Yeah, that's what we need, fewer people in church and more out walking through the woods with big-ass guns. The picture that accompanied the article had two adult men (one named Skeeter) and three small children, all dressed in camouflage, walking through a clearing. Only the 3-year-old boy wasn't carrying a rifle. His 7-year-old brother had one that looked like the one Lee Harvey Oswald had, complete with scope. Creeped me out.
· Star, Oct. 1: "Prop. 107 Opponents Avoid the Gay Issue"
These are the morons who keep sending me e-mails railing about how those poor "unmarried couples" are going to lose their benefits if 107 passes. I'm tempted to vote for it for just that reason. (However, another part of it is anti-gay, and I can't go along with that.) Straight couples who just live together are, by definition, thumbing their noses at marriage. And yet, at the same time, they've decided that they want in on some of the benefits that society (and the law) have deemed appropriate for married couples. It's hypocrisy on a grand scale.

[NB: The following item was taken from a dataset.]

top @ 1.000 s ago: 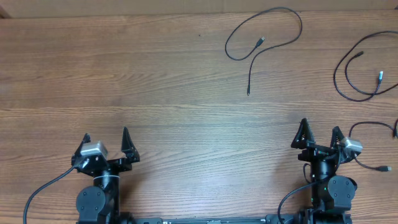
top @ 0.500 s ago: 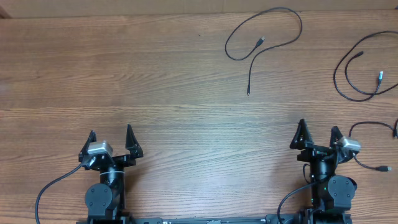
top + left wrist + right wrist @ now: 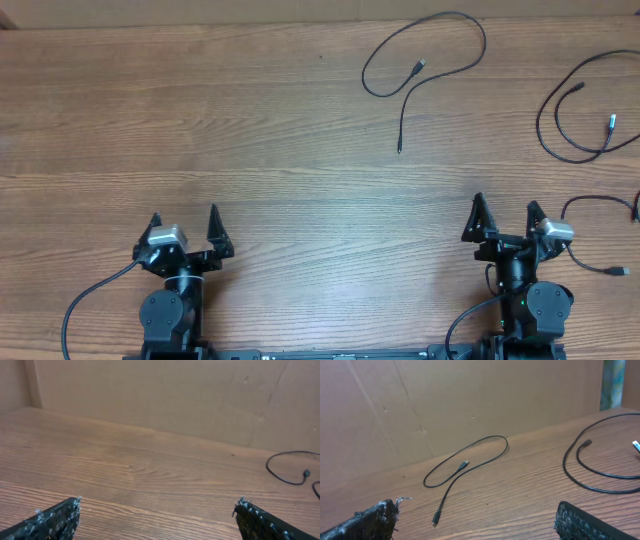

And cities and counties should not be in the business of granting legal status to people who, through their words and actions, have said they don't want legal status.
This, of course, doesn't apply to gay couples, who can't legally get married and therefore need protection under the law. I'm all for committed gay partners getting health benefits, and all against unmarried straight partners getting them.
Now, if you want to change the law to allow anybody who works for the county to get health benefits for two, including one policy that can be assigned to anybody--your uncle, your grandma, the dude who sells you crack at the park--that would be OK, I guess. It bugs me that a whole lot of good and decent people can't afford health insurance, while somebody else gets full coverage because they met some dude at a bar and fell into bed with him.